TO DO: Everything in the data must be repeated exactly, apart from the pictures, which are left out.

▼

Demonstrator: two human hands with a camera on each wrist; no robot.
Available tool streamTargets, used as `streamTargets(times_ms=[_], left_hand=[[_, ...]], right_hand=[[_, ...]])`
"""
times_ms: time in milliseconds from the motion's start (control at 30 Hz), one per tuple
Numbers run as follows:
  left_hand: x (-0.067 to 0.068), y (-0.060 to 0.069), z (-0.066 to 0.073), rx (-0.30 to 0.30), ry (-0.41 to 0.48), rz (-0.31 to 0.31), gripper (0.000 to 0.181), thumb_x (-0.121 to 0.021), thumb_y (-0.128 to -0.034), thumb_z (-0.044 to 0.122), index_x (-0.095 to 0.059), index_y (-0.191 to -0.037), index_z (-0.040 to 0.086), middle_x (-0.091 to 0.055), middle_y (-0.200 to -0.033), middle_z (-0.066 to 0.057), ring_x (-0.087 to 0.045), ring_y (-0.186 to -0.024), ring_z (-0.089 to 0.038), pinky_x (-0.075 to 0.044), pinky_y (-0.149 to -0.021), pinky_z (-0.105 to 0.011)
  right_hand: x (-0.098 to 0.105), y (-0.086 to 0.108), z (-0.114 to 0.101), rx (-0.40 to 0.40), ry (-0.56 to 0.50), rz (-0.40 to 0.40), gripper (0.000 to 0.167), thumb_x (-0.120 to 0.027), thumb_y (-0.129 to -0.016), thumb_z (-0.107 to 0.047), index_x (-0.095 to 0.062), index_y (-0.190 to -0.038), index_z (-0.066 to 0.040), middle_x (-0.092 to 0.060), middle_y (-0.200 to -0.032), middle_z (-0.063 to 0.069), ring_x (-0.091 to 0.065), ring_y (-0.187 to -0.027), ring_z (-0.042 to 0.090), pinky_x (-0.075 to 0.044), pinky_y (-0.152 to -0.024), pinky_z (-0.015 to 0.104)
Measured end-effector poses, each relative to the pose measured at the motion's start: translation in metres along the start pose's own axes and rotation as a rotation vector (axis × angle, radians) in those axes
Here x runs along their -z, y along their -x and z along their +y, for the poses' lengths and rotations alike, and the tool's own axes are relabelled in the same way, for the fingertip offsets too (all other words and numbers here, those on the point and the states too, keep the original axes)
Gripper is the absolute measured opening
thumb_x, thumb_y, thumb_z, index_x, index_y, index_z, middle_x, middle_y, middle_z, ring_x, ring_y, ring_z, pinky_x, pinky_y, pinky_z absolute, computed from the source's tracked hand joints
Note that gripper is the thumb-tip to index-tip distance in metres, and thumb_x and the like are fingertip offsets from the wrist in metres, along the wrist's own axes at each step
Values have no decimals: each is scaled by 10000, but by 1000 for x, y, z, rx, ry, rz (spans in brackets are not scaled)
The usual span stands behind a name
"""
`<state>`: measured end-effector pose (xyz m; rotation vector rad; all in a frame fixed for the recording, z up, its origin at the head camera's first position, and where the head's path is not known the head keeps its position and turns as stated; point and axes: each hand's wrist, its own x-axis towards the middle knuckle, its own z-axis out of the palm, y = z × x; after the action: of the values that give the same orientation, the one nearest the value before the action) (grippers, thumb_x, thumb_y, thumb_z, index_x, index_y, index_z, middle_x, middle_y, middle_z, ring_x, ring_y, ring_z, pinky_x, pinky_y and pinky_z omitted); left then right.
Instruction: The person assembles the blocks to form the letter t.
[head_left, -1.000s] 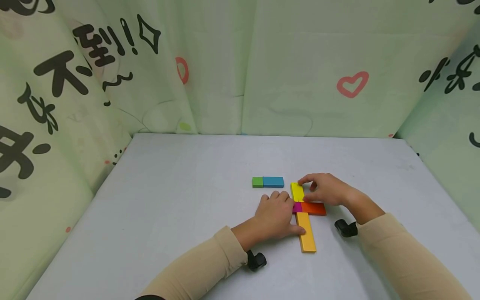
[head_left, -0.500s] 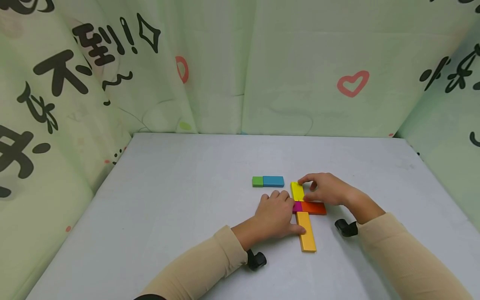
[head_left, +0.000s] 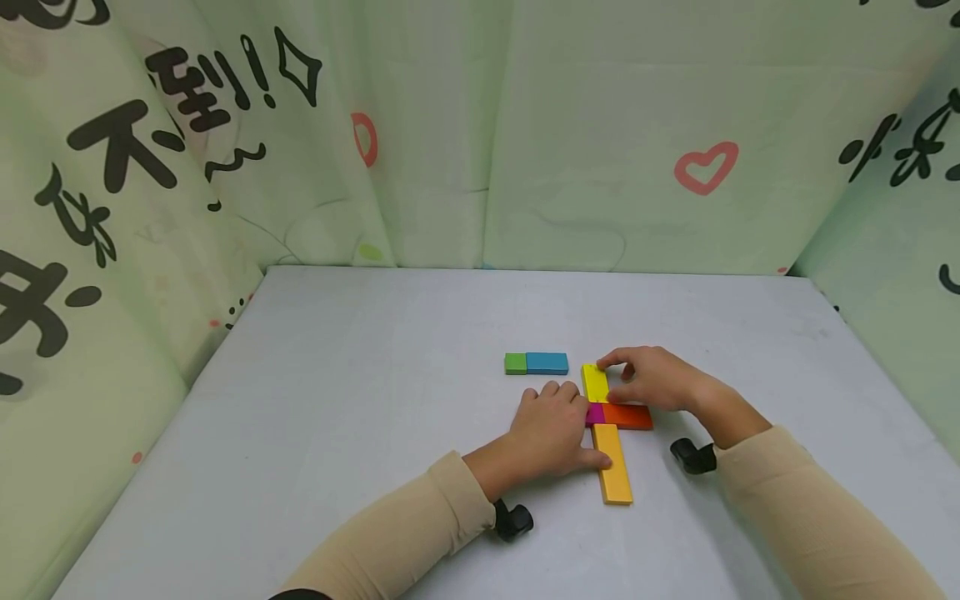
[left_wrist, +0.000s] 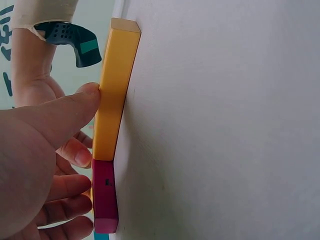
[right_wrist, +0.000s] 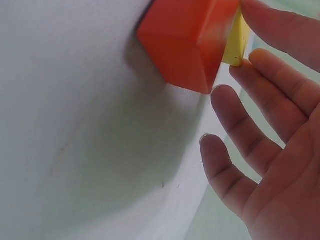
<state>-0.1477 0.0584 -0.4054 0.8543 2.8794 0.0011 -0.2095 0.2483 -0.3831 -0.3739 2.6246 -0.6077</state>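
Observation:
An amber-yellow block [head_left: 617,483], a magenta block [head_left: 595,414], an orange-red block [head_left: 632,417] and a bright yellow block [head_left: 595,383] lie together on the white table. My left hand [head_left: 549,429] rests against this group: the thumb touches the amber block [left_wrist: 116,95], and the other fingers lie along the magenta block [left_wrist: 104,195], partly covering it. With thumb and index finger my right hand [head_left: 660,379] pinches the bright yellow block. In the right wrist view its remaining fingers extend loosely beside the orange-red block [right_wrist: 185,40].
A green block [head_left: 515,363] and a blue block [head_left: 547,363] lie end to end just behind my left hand. Pale green printed curtains [head_left: 570,167] hang behind the table [head_left: 337,375] and along its sides. Each wrist carries a dark camera.

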Motion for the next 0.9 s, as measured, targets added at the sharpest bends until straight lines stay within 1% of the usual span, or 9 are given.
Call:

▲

WRITTEN ANSWER:
Demonstrator: two human hands with a camera on each wrist; no robot.
Available tool streamTargets, used as `streamTargets(times_ms=[_], left_hand=[[_, ...]], right_hand=[[_, ...]])`
"""
times_ms: time in milliseconds from the motion's start (control at 30 Hz), one per tuple
Numbers run as follows:
  left_hand: x (-0.067 to 0.068), y (-0.060 to 0.069), z (-0.066 to 0.073), rx (-0.30 to 0.30), ry (-0.41 to 0.48), rz (-0.31 to 0.31), gripper (0.000 to 0.181), thumb_x (-0.121 to 0.021), thumb_y (-0.128 to -0.034), thumb_z (-0.044 to 0.122), index_x (-0.095 to 0.059), index_y (-0.191 to -0.037), index_z (-0.040 to 0.086), middle_x (-0.091 to 0.055), middle_y (-0.200 to -0.033), middle_z (-0.066 to 0.057), ring_x (-0.087 to 0.045), ring_y (-0.186 to -0.024), ring_z (-0.089 to 0.038), pinky_x (-0.075 to 0.044), pinky_y (-0.149 to -0.021), pinky_z (-0.105 to 0.011)
  right_hand: x (-0.098 to 0.105), y (-0.086 to 0.108), z (-0.114 to 0.101), rx (-0.40 to 0.40), ry (-0.56 to 0.50), rz (-0.40 to 0.40), gripper (0.000 to 0.167), thumb_x (-0.120 to 0.027), thumb_y (-0.129 to -0.016), thumb_z (-0.107 to 0.047), index_x (-0.095 to 0.062), index_y (-0.190 to -0.038), index_z (-0.066 to 0.040), middle_x (-0.092 to 0.060), middle_y (-0.200 to -0.032), middle_z (-0.063 to 0.069), ring_x (-0.091 to 0.065), ring_y (-0.187 to -0.027), ring_z (-0.042 to 0.090), pinky_x (-0.075 to 0.044), pinky_y (-0.152 to -0.024), pinky_z (-0.015 to 0.104)
Measured end-effector poses, each relative to the pose measured at the motion's start: translation in metres along the start pose's own axes and rotation as a rotation vector (axis × angle, radians) in those axes
Here x runs along their -z, y along their -x and z along their +y, for the poses' lengths and rotations alike, and the tool's own axes are relabelled in the same way, for the fingertip offsets too (all other words and numbers here, those on the point and the states too, keep the original axes)
Gripper is the absolute measured opening
thumb_x, thumb_y, thumb_z, index_x, index_y, index_z, middle_x, middle_y, middle_z, ring_x, ring_y, ring_z, pinky_x, pinky_y, pinky_z absolute, computed from the source's tracked hand joints
Note that gripper is the thumb-tip to index-tip distance in metres, and thumb_x and the like are fingertip offsets from the wrist in metres, along the wrist's own axes at each step
Values have no decimals: each is scaled by 10000, but by 1000 for x, y, z, rx, ry, rz (spans in brackets are not scaled)
The usual span stands behind a name
"""
`<state>`: measured end-effector pose (xyz m; rotation vector rad; all in a frame fixed for the recording, z up, its origin at the head camera's first position, and where the head's path is not known the head keeps its position and turns as stated; point and axes: each hand's wrist, its own x-axis towards the middle knuckle, its own z-axis out of the palm, y = z × x; after the action: of the values that give the same orientation, the one nearest the value before the action) (grippers, thumb_x, thumb_y, thumb_z, index_x, index_y, index_z, middle_x, middle_y, middle_z, ring_x, ring_y, ring_z, pinky_x, pinky_y and pinky_z omitted); left then right.
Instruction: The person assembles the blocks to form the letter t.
[head_left, -1.000s] 
[head_left, -0.500s] 
[head_left, +0.000s] 
[left_wrist, +0.000s] 
[right_wrist, +0.000s] 
<state>-0.1477 0.0584 -0.4054 0.8543 2.8794 0.0011 -0.2095 0.2483 -0.3831 -0.3739 2.6246 -0.6077</state>
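Observation:
An amber-yellow block [head_left: 617,483], a magenta block [head_left: 595,414], an orange-red block [head_left: 632,417] and a bright yellow block [head_left: 595,383] lie together on the white table. My left hand [head_left: 549,429] rests against this group: the thumb touches the amber block [left_wrist: 116,95], and the other fingers lie along the magenta block [left_wrist: 104,195], partly covering it. With thumb and index finger my right hand [head_left: 660,379] pinches the bright yellow block. In the right wrist view its remaining fingers extend loosely beside the orange-red block [right_wrist: 185,40].
A green block [head_left: 515,363] and a blue block [head_left: 547,363] lie end to end just behind my left hand. Pale green printed curtains [head_left: 570,167] hang behind the table [head_left: 337,375] and along its sides. Each wrist carries a dark camera.
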
Motion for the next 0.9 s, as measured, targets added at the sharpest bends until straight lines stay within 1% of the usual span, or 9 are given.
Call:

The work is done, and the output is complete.